─── Material for this exercise

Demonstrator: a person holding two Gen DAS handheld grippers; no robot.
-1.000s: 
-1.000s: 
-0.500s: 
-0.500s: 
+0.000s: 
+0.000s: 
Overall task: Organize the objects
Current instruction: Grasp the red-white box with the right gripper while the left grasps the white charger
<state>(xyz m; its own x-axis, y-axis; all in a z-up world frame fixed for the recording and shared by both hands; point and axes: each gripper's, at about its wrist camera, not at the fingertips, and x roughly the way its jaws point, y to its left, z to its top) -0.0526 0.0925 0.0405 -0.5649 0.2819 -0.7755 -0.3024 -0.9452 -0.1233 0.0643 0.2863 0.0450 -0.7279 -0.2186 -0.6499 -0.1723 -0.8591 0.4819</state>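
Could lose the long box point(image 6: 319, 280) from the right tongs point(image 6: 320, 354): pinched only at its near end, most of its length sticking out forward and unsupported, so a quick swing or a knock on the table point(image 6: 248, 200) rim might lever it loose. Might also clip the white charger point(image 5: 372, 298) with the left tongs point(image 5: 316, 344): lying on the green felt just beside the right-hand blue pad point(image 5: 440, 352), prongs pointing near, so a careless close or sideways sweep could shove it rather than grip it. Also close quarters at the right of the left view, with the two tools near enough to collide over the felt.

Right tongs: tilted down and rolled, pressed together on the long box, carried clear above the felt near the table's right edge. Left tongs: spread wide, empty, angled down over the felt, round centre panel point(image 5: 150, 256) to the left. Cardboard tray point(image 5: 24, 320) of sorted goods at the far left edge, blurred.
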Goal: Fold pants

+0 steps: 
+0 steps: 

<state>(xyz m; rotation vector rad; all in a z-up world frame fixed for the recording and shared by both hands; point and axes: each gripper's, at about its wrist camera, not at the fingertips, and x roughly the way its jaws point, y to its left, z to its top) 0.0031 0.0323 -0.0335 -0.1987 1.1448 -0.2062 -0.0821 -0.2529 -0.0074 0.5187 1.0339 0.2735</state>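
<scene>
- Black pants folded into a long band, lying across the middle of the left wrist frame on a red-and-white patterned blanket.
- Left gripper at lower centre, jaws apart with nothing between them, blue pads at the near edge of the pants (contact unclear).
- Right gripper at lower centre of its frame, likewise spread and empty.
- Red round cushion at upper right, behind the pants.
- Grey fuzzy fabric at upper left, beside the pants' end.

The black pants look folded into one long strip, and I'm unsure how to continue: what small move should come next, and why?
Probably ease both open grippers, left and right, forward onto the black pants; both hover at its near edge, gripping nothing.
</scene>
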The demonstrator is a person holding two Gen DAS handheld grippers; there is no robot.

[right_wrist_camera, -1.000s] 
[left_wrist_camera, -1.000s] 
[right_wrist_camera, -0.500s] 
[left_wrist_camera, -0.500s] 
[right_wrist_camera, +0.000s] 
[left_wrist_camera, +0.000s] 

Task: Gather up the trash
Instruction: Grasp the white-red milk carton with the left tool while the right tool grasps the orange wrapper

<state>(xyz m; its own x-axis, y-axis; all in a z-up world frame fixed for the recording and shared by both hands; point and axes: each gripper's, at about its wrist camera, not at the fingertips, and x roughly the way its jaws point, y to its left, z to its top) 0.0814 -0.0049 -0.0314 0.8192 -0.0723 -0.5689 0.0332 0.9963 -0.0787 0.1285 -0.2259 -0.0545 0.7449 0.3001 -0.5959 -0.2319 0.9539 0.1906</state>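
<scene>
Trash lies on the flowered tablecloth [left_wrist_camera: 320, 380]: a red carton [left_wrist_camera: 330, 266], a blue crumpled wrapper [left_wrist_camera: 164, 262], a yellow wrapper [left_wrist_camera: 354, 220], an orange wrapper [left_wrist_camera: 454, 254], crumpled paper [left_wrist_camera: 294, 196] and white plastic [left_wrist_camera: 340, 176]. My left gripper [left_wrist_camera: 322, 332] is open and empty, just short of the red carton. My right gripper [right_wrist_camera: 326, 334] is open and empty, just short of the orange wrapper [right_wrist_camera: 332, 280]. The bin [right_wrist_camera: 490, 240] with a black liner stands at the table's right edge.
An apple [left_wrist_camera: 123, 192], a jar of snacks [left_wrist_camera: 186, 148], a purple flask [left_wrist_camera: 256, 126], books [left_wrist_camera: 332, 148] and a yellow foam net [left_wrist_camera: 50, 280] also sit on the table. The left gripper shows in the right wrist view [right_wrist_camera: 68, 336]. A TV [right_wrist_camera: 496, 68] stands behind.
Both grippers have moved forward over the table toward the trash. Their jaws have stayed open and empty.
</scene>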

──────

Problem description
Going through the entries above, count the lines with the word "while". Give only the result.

Answer for the task
2